▶ **WHAT IS REQUIRED**: Using the material that follows, output exactly the lines from the one containing "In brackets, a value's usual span" through the one containing "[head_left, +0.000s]", with both ends kept.

▶ **DATASET CONTENT**:
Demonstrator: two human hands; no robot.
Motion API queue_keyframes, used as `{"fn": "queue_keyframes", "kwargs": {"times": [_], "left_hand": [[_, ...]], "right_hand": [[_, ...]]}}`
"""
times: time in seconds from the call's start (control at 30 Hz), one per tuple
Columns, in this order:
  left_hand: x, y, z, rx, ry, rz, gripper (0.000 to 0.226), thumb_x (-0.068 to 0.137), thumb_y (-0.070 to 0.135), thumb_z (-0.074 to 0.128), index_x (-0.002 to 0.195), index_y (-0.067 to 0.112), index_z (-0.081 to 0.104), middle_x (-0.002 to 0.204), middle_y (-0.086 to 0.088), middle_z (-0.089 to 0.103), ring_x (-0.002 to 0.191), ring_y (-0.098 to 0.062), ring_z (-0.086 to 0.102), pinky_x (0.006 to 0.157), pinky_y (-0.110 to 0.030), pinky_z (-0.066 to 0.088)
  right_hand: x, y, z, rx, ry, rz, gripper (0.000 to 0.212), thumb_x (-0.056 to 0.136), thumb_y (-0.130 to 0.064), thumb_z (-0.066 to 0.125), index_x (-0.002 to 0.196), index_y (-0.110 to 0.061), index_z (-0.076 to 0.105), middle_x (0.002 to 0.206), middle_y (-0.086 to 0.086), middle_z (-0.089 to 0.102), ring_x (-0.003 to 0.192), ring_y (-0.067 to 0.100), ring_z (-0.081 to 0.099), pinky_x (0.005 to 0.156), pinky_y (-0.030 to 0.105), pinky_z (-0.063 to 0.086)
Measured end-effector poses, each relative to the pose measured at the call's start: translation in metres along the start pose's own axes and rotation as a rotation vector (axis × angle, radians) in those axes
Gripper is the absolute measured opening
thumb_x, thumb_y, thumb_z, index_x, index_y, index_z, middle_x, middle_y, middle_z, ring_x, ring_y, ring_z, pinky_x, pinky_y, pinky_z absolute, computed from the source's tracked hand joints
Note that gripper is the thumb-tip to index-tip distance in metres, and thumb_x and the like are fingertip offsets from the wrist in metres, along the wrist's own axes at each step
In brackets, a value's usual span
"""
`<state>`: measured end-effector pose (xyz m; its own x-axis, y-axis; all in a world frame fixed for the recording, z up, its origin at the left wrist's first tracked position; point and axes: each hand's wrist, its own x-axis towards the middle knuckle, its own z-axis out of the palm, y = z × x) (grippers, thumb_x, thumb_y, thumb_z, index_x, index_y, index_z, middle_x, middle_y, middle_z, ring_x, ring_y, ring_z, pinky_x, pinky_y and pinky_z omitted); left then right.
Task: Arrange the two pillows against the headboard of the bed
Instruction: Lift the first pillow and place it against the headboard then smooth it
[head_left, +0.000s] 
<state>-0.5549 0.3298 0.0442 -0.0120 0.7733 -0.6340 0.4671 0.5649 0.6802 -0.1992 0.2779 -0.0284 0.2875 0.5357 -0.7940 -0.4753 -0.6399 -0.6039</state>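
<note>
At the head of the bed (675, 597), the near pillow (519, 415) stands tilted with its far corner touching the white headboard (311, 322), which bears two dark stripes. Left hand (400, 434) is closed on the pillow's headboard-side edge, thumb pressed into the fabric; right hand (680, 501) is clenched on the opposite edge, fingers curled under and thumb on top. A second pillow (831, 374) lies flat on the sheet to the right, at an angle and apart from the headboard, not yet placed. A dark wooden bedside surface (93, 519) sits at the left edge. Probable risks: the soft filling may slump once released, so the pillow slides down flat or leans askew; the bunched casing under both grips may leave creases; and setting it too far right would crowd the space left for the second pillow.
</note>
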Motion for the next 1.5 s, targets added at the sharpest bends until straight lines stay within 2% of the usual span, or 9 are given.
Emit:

▶ **RESPONSE AREA**:
In brackets, a value's usual span
"""
`<state>`: measured end-effector pose (xyz m; its own x-axis, y-axis; all in a world frame fixed for the recording, z up, its origin at the left wrist's first tracked position; point and axes: each hand's wrist, its own x-axis towards the middle knuckle, its own z-axis out of the palm, y = z × x) (grippers, thumb_x, thumb_y, thumb_z, index_x, index_y, index_z, middle_x, middle_y, middle_z, ring_x, ring_y, ring_z, pinky_x, pinky_y and pinky_z omitted); left then right.
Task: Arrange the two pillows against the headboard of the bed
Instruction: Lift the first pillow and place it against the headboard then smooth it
[head_left, +0.000s] 

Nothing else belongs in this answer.